● **What this task involves**:
Your answer should be the records below, written out exactly.

● **Given records**:
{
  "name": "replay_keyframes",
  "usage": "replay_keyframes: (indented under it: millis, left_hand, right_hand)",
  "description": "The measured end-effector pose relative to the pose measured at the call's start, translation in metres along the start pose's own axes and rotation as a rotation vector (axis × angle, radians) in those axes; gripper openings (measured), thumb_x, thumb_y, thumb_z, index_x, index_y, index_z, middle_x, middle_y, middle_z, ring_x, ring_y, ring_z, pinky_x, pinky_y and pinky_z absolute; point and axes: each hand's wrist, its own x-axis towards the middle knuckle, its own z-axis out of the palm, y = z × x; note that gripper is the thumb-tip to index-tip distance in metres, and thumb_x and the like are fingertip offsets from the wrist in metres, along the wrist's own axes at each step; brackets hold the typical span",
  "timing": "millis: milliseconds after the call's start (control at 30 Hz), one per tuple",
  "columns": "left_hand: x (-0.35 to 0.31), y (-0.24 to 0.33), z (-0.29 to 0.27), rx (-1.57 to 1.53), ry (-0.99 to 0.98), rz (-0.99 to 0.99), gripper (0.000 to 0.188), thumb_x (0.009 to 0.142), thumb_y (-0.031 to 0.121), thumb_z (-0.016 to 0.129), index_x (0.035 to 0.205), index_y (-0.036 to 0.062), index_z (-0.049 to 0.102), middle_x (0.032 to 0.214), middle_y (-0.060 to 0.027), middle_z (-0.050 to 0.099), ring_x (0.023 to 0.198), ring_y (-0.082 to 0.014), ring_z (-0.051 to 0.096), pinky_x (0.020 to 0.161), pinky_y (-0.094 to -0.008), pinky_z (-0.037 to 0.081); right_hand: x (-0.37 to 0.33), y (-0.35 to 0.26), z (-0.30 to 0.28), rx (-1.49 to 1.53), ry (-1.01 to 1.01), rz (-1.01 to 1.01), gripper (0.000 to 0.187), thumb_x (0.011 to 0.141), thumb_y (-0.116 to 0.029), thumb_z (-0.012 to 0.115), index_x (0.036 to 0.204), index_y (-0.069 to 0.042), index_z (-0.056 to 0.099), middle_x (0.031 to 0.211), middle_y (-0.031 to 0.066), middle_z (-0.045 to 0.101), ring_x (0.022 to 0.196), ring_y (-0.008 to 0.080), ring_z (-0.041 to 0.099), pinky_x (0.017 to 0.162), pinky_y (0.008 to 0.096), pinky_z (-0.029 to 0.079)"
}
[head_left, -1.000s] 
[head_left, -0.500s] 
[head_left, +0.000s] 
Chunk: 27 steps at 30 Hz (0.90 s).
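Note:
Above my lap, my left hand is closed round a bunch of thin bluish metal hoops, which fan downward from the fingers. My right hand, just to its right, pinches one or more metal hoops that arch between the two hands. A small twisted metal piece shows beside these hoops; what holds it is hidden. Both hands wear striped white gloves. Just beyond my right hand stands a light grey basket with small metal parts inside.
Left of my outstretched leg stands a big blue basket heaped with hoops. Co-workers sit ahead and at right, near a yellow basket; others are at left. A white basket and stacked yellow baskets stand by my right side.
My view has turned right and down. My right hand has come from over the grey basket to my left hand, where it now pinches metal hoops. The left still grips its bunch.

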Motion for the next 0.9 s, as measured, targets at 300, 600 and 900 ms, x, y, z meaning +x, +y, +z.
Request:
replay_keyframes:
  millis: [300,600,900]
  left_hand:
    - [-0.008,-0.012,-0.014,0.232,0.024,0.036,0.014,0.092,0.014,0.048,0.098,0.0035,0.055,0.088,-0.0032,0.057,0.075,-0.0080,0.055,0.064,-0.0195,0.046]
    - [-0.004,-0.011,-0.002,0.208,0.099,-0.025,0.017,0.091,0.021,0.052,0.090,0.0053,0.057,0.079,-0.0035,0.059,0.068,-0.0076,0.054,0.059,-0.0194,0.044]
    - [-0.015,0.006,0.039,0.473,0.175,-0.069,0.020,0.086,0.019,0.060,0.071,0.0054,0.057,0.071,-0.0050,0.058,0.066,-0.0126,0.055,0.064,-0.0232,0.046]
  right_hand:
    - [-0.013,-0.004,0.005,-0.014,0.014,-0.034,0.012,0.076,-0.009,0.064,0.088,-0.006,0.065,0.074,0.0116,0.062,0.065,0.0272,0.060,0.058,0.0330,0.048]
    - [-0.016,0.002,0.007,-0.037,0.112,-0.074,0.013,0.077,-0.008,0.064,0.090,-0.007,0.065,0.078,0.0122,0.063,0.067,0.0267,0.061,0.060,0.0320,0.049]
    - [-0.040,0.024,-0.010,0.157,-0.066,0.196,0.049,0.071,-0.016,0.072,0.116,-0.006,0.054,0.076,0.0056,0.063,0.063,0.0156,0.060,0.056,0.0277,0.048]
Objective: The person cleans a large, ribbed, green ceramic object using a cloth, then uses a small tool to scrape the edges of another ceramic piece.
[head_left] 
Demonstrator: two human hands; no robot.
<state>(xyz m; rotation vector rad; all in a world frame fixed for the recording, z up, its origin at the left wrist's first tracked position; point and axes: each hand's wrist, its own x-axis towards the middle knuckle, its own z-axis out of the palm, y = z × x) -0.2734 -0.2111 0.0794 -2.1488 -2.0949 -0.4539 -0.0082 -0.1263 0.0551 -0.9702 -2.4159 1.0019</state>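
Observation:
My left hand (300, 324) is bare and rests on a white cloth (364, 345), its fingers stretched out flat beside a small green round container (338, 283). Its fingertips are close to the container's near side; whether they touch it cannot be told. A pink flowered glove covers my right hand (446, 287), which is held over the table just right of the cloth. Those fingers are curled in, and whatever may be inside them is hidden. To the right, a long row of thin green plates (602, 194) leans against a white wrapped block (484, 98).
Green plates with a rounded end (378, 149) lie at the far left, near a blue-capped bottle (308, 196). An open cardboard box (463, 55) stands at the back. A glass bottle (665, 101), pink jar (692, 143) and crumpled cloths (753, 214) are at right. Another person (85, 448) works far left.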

● **Task answer**:
{
  "name": "replay_keyframes",
  "usage": "replay_keyframes: (indented under it: millis, left_hand, right_hand)",
  "description": "The measured end-effector pose relative to the pose measured at the call's start, translation in metres along the start pose's own axes and rotation as a rotation vector (axis × angle, radians) in those axes; gripper openings (measured), thumb_x, thumb_y, thumb_z, index_x, index_y, index_z, middle_x, middle_y, middle_z, ring_x, ring_y, ring_z, pinky_x, pinky_y and pinky_z absolute; point and axes: each hand's wrist, its own x-axis towards the middle knuckle, its own z-axis out of the palm, y = z × x; note that gripper is the thumb-tip to index-tip distance in metres, and thumb_x and the like are fingertip offsets from the wrist in metres, along the wrist's own axes at each step; brackets hold the typical span",
  "timing": "millis: milliseconds after the call's start (control at 30 Hz), one per tuple",
  "columns": "left_hand: x (-0.35 to 0.31), y (-0.24 to 0.33), z (-0.29 to 0.27), rx (-1.57 to 1.53), ry (-0.99 to 0.98), rz (-0.99 to 0.99), gripper (0.000 to 0.188), thumb_x (0.009 to 0.142), thumb_y (-0.031 to 0.121), thumb_z (-0.016 to 0.129), index_x (0.035 to 0.205), index_y (-0.036 to 0.062), index_z (-0.049 to 0.102), middle_x (0.032 to 0.214), middle_y (-0.060 to 0.027), middle_z (-0.050 to 0.099), ring_x (0.023 to 0.198), ring_y (-0.082 to 0.014), ring_z (-0.051 to 0.096), pinky_x (0.020 to 0.161), pinky_y (-0.094 to -0.008), pinky_z (-0.037 to 0.081); right_hand: x (-0.37 to 0.33), y (-0.35 to 0.26), z (-0.30 to 0.28), rx (-1.49 to 1.53), ry (-1.01 to 1.01), rz (-1.01 to 1.01), gripper (0.000 to 0.187), thumb_x (0.011 to 0.141), thumb_y (-0.116 to 0.029), thumb_z (-0.012 to 0.115), index_x (0.036 to 0.204), index_y (-0.069 to 0.042), index_z (-0.056 to 0.099), middle_x (0.031 to 0.211), middle_y (-0.031 to 0.066), middle_z (-0.045 to 0.101), ring_x (0.022 to 0.196), ring_y (-0.008 to 0.080), ring_z (-0.041 to 0.099), pinky_x (0.017 to 0.162), pinky_y (0.008 to 0.096), pinky_z (-0.029 to 0.079)"
}
[head_left, -1.000s] 
[head_left, -0.500s] 
[head_left, +0.000s] 
Chunk: 27 steps at 30 Hz (0.90 s).
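Note:
Above my lap, my left hand is closed round a bunch of thin bluish metal hoops, which fan downward from the fingers. My right hand, just to its right, pinches one or more metal hoops that arch between the two hands. A small twisted metal piece shows beside these hoops; what holds it is hidden. Both hands wear striped white gloves. Just beyond my right hand stands a light grey basket with small metal parts inside.
Left of my outstretched leg stands a big blue basket heaped with hoops. Co-workers sit ahead and at right, near a yellow basket; others are at left. A white basket and stacked yellow baskets stand by my right side.
My view has turned right and down. My right hand has come from over the grey basket to my left hand, where it now pinches metal hoops. The left still grips its bunch.
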
Motion for the next 0.9 s, as measured, targets at 300, 600 and 900 ms, x, y, z meaning +x, +y, +z.
Request:
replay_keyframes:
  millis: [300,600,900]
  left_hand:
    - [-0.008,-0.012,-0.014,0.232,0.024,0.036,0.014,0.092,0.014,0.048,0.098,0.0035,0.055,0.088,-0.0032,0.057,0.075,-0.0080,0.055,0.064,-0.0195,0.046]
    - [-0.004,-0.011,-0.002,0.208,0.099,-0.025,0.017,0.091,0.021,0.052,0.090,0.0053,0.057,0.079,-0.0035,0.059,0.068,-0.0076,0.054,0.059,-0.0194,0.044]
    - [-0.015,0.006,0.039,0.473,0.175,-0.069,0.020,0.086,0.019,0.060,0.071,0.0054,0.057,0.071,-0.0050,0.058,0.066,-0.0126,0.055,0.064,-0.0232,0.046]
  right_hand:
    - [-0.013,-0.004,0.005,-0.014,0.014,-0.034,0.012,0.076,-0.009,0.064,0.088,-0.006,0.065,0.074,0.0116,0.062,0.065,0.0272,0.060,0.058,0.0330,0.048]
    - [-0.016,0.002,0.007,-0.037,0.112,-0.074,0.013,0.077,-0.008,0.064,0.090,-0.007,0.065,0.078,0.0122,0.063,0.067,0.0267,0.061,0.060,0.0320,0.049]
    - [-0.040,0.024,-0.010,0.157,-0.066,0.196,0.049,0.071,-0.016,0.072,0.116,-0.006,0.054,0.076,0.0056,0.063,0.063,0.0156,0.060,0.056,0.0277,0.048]
Objective: The person cleans a large, ribbed, green ceramic object using a cloth, then uses a small tool to scrape the edges of another ceramic piece.
[head_left] 
Demonstrator: two human hands; no robot.
<state>(xyz m; rotation vector rad; all in a world frame fixed for the recording, z up, its origin at the left wrist's first tracked position; point and axes: each hand's wrist, its own x-axis towards the middle knuckle, its own z-axis out of the palm, y = z × x) -0.2734 -0.2111 0.0794 -2.1488 -2.0949 -0.4539 -0.0082 -0.1263 0.0551 -0.9702 -2.4159 1.0019</state>
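Observation:
My left hand (300, 324) is bare and rests on a white cloth (364, 345), its fingers stretched out flat beside a small green round container (338, 283). Its fingertips are close to the container's near side; whether they touch it cannot be told. A pink flowered glove covers my right hand (446, 287), which is held over the table just right of the cloth. Those fingers are curled in, and whatever may be inside them is hidden. To the right, a long row of thin green plates (602, 194) leans against a white wrapped block (484, 98).
Green plates with a rounded end (378, 149) lie at the far left, near a blue-capped bottle (308, 196). An open cardboard box (463, 55) stands at the back. A glass bottle (665, 101), pink jar (692, 143) and crumpled cloths (753, 214) are at right. Another person (85, 448) works far left.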

There is nothing else to this exercise.